▶ [Exercise instructions]: Reproduce the entries shown below only from the line with "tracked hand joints" down to the line with "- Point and", keeping both end lines and copying each one exactly.

=== Begin Enclosure ===

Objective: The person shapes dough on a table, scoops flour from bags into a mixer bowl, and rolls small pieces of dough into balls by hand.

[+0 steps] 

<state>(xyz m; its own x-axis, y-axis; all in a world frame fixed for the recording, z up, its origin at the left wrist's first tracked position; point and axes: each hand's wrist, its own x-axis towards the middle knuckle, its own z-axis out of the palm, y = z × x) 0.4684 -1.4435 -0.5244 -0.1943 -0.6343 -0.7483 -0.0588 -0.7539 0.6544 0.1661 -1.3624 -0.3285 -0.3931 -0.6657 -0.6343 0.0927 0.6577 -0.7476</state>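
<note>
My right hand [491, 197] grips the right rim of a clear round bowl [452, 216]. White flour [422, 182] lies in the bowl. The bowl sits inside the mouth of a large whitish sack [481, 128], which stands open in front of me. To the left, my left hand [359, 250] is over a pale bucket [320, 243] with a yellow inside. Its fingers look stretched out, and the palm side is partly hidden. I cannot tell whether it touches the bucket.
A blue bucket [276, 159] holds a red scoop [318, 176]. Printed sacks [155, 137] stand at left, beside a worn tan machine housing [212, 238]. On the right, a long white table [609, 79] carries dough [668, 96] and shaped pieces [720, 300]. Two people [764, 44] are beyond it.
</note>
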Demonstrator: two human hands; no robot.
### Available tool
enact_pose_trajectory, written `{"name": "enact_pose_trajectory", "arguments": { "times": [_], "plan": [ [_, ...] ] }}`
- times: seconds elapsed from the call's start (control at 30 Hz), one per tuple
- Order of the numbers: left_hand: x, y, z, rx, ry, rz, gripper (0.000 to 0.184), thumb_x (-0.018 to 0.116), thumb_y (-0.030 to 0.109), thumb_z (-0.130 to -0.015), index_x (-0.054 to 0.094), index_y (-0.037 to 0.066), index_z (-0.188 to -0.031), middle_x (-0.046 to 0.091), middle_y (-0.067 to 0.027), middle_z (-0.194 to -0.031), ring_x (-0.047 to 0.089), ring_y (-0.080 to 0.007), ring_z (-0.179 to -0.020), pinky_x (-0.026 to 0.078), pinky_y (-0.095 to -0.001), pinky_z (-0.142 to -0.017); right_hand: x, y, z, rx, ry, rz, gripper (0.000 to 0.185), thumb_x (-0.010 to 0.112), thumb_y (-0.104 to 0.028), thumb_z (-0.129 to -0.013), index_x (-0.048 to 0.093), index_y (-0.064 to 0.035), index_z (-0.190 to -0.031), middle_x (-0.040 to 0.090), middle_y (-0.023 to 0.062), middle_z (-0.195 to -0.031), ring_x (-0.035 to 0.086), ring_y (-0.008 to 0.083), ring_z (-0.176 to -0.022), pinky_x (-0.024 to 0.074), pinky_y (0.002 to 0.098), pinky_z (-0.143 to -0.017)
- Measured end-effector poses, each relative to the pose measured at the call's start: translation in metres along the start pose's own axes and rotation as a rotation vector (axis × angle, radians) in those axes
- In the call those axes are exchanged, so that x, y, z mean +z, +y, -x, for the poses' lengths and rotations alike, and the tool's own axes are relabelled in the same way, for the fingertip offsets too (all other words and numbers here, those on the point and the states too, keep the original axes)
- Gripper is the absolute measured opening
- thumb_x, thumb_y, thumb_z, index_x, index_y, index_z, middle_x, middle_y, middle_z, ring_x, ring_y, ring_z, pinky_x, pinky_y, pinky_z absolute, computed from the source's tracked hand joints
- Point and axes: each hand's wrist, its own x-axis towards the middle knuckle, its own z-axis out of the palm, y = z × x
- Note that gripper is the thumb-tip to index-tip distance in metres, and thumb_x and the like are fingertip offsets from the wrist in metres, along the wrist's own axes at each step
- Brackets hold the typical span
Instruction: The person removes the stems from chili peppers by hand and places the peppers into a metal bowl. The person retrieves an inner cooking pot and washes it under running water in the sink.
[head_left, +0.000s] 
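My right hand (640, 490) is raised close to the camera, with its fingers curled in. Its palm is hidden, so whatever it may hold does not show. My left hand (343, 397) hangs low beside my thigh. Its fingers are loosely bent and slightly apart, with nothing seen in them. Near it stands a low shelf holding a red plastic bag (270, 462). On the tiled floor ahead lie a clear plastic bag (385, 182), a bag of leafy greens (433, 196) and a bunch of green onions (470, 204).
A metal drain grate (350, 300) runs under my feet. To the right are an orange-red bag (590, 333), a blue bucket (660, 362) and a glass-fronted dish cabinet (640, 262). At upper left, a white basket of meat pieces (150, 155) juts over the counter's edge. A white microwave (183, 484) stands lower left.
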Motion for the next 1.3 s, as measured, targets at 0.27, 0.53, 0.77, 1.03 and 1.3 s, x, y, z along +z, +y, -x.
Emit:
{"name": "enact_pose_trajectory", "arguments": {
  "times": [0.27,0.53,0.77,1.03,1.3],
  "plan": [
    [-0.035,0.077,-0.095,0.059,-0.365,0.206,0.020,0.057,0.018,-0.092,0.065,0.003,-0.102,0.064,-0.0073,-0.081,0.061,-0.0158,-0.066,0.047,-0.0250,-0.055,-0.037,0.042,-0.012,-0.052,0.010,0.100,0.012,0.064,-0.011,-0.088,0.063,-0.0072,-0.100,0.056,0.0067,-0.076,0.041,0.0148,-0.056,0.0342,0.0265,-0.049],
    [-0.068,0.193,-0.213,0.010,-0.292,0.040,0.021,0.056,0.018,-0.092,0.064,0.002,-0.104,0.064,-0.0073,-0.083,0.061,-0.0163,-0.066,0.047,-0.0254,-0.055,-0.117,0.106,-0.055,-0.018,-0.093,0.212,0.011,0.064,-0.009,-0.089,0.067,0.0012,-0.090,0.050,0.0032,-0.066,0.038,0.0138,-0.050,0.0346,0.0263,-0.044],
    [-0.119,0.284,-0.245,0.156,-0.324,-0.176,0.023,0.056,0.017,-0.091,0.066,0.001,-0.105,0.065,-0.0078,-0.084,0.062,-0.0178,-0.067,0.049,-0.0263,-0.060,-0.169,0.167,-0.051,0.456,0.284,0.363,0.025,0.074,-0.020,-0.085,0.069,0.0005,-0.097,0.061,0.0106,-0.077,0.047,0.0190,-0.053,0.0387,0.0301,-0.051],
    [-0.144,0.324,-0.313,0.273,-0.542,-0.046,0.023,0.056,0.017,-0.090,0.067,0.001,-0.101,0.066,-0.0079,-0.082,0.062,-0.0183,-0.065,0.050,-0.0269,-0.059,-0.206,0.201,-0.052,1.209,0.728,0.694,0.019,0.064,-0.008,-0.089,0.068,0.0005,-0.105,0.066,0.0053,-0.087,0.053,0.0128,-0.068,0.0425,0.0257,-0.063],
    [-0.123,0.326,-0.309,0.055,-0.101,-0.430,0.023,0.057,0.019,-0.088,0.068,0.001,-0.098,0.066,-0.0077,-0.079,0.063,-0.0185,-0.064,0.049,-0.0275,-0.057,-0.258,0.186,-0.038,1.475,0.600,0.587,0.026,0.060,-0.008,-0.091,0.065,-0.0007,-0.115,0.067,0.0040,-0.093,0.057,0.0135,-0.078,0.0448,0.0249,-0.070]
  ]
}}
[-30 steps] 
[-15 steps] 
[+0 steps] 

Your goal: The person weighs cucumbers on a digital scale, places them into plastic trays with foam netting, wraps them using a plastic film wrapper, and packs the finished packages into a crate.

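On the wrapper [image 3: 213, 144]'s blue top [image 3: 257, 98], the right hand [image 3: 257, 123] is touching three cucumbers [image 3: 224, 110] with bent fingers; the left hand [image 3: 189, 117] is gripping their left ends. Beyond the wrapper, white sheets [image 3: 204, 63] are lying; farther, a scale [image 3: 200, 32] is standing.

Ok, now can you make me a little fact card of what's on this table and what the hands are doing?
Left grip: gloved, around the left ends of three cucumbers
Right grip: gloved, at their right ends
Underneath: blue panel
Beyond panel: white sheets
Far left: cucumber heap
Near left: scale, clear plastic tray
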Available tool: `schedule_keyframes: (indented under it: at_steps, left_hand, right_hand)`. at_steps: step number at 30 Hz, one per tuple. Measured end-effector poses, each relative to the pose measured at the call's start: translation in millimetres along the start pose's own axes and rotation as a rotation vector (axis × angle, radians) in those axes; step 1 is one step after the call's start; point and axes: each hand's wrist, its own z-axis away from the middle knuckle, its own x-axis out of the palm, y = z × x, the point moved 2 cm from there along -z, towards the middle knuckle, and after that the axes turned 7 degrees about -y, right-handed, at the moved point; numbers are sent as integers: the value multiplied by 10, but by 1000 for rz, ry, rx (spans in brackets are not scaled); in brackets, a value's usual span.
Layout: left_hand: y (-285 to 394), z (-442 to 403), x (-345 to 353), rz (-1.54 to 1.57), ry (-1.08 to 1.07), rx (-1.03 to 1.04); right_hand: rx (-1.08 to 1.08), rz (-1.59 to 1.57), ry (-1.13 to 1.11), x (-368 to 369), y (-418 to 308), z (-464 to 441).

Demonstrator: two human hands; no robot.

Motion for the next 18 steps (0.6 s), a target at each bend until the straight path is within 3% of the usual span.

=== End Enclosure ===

▶ [Solution to this exercise]:
- thumb_x, thumb_y, thumb_z, index_x, index_y, index_z, middle_x, middle_y, middle_z, ring_x, ring_y, ring_z, pinky_x, pinky_y, pinky_z absolute, computed from the source's tracked hand joints
- Point and axes: each hand's wrist, its own x-axis towards the middle knuckle, its own z-axis out of the palm, y = z × x

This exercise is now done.